In the above program to to find the  find the maximum value of a string generated by concatenating any substring of X with any substring of Y, the following steps have taken time:

  1. Function call to find all the substrings of X - Time Complexity = O(Nx ^ 3)
  2. Function call to find all the substrings of X - Time Complexity = O(NY ^ 3)

The function to find all the substrings of a string is taking cubic polynomial time complexity as three nested loops are used inside the function

  1. For concatenating every substring of X with every substring of Y, two nested “for loops” are used - Time Complexity = O(Number of substrings of X * Number of substrings of Y).

Number of substrings of a string of length ‘n’ = (n*(n+1))/2

So, here time complexity of these two nested loops is O(Nx^2 * NY ^ 2)

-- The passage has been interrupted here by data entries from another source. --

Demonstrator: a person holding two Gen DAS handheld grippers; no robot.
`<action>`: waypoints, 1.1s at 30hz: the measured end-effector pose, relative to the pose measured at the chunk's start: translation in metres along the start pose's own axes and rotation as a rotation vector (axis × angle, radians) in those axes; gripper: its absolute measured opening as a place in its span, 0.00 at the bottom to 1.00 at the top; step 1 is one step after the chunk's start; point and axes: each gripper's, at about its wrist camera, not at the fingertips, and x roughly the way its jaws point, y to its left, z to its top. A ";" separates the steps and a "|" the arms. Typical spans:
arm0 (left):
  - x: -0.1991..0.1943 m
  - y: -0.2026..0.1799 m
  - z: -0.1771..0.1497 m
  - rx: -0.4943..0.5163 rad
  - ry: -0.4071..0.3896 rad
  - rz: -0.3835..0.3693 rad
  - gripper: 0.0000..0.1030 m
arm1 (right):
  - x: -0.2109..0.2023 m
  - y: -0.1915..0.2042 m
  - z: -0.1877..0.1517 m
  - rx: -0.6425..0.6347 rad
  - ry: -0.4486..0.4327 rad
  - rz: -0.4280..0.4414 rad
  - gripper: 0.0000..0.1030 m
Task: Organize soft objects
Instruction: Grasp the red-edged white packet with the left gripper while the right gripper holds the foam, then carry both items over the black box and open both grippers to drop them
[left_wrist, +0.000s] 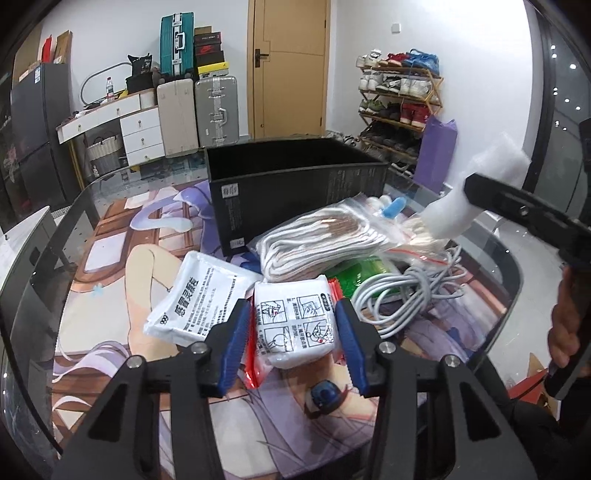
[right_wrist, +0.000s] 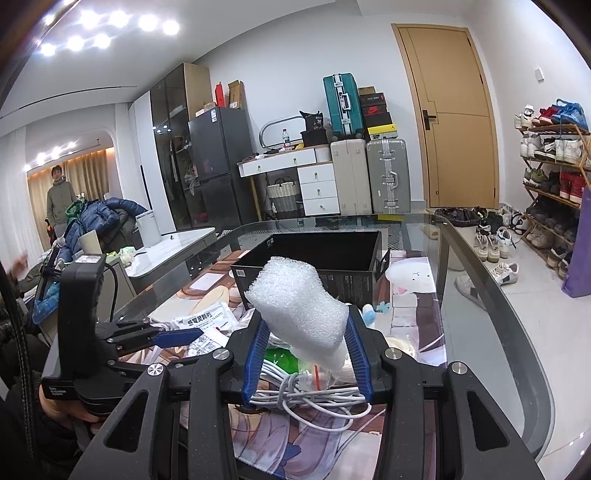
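Observation:
My left gripper (left_wrist: 293, 343) has its blue pads against both red-edged sides of a white packet (left_wrist: 295, 325) printed with pictograms; the packet lies on the table mat. My right gripper (right_wrist: 306, 332) is shut on a white foam block (right_wrist: 299, 306) and holds it up above the pile, in front of the open black box (right_wrist: 354, 284). In the left wrist view the foam block (left_wrist: 495, 162) hangs at the far right, to the right of the black box (left_wrist: 277, 206). The left gripper (right_wrist: 177, 338) also shows side-on, low over the table.
Beside the held packet lie a white medicine sachet (left_wrist: 195, 299), a clear bag of white cords (left_wrist: 314, 240), a green packet (left_wrist: 362, 273) and a coiled white cable (left_wrist: 417, 291). The glass table's curved edge (right_wrist: 491, 295) runs on the right. A person (right_wrist: 59, 199) stands far left.

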 end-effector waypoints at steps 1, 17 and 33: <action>-0.003 0.000 0.001 -0.003 -0.008 -0.010 0.45 | 0.000 0.000 0.000 -0.002 -0.001 -0.002 0.40; -0.028 0.025 0.040 -0.089 -0.099 -0.051 0.45 | 0.010 -0.006 0.024 0.047 0.012 0.006 0.40; -0.009 0.048 0.089 -0.116 -0.137 -0.056 0.45 | 0.032 -0.006 0.075 0.050 0.014 0.005 0.40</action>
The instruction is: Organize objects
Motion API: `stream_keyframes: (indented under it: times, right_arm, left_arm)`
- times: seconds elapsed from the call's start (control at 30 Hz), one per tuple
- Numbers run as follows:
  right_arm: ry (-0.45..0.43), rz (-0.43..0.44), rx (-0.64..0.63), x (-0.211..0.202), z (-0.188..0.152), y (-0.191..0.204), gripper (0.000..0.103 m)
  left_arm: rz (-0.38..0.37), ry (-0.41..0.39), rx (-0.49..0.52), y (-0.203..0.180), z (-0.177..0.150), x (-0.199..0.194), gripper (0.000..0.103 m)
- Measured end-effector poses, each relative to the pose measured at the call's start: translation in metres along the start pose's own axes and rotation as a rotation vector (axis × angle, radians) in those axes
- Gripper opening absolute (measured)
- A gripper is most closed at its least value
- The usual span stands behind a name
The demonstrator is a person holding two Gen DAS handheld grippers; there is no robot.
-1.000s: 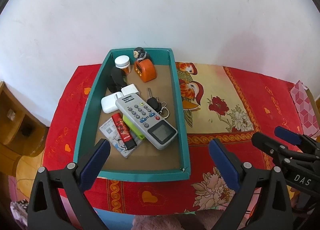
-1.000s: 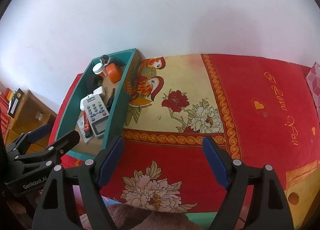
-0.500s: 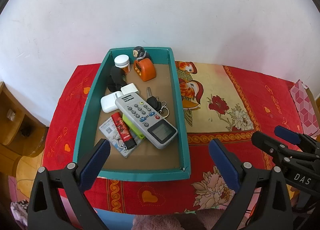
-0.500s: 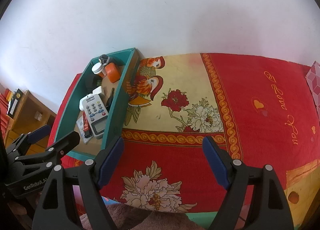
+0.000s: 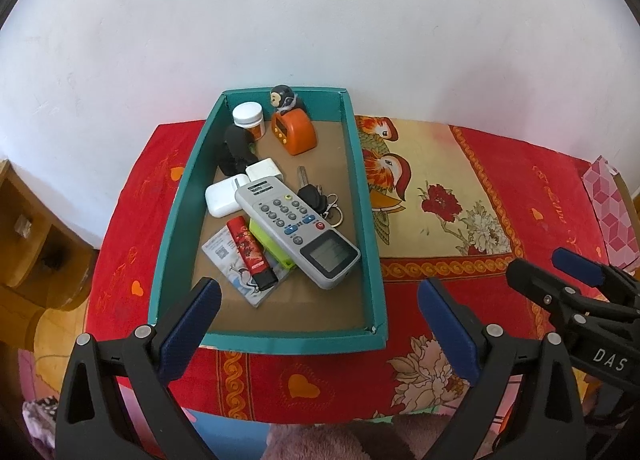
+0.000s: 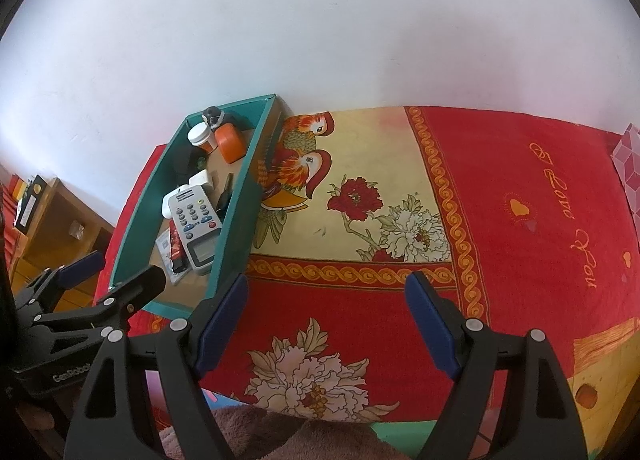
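Left wrist view: teal box (image 5: 368, 196) on the red cloth (image 5: 520, 180) holds everything. Grey remote (image 5: 296, 226) lies diagonally on top, stiff, light, slick plastic (take it across the narrow sides). Below it, the red tube (image 5: 251, 252), then keys (image 5: 320, 198), which look loose and jangly. Left gripper (image 5: 318, 324) and right gripper (image 6: 326, 324) both gape wide, holding nothing.

Box (image 5: 362, 196) sits on the desk (image 5: 460, 188), left part, far end against the wall (image 5: 320, 20). In box: jar (image 5: 249, 118) and timer (image 5: 296, 132) at back; remote (image 5: 298, 226) lies centre atop card (image 5: 236, 264); keys (image 5: 316, 196) right of remote.
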State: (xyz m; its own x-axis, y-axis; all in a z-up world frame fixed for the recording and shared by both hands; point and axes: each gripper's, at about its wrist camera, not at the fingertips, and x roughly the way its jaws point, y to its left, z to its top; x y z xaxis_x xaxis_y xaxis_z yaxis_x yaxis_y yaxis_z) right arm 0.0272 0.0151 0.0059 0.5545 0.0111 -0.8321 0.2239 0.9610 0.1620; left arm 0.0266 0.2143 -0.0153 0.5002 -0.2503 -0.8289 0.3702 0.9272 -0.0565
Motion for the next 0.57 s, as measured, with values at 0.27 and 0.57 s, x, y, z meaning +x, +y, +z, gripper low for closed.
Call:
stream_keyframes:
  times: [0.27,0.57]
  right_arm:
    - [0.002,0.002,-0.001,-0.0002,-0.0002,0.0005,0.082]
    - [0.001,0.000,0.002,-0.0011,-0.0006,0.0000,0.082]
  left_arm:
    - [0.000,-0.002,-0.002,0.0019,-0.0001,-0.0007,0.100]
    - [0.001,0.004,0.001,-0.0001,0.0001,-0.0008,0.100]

Inside these two nested loops, the function “findValue()” is called. Inside the function a “for loop” is used inside which function “f()” is called. Inside the function “f()”, “findSubstrings()” function is called for ‘S’. The longest length of ‘S’ can be NX + NY. So, the worst case time complexity for “findValue()” function will be O (N * ( ((NX + NY) ^ 3) + ((NX + NY) ^ 2)))

Thus the  time complexity = O(Nx ^ 3) +  O(NY ^ 3) + O((Nx^2 * NY ^ 2) * ((N * ( ((NX + NY) ^ 3) + ((NX + NY) ^ 2))))

= O(Nx ^ 3) +  O(NY ^ 3) + O((Nx^2 * NY ^ 2) * (N * ((NX + NY) ^ 3))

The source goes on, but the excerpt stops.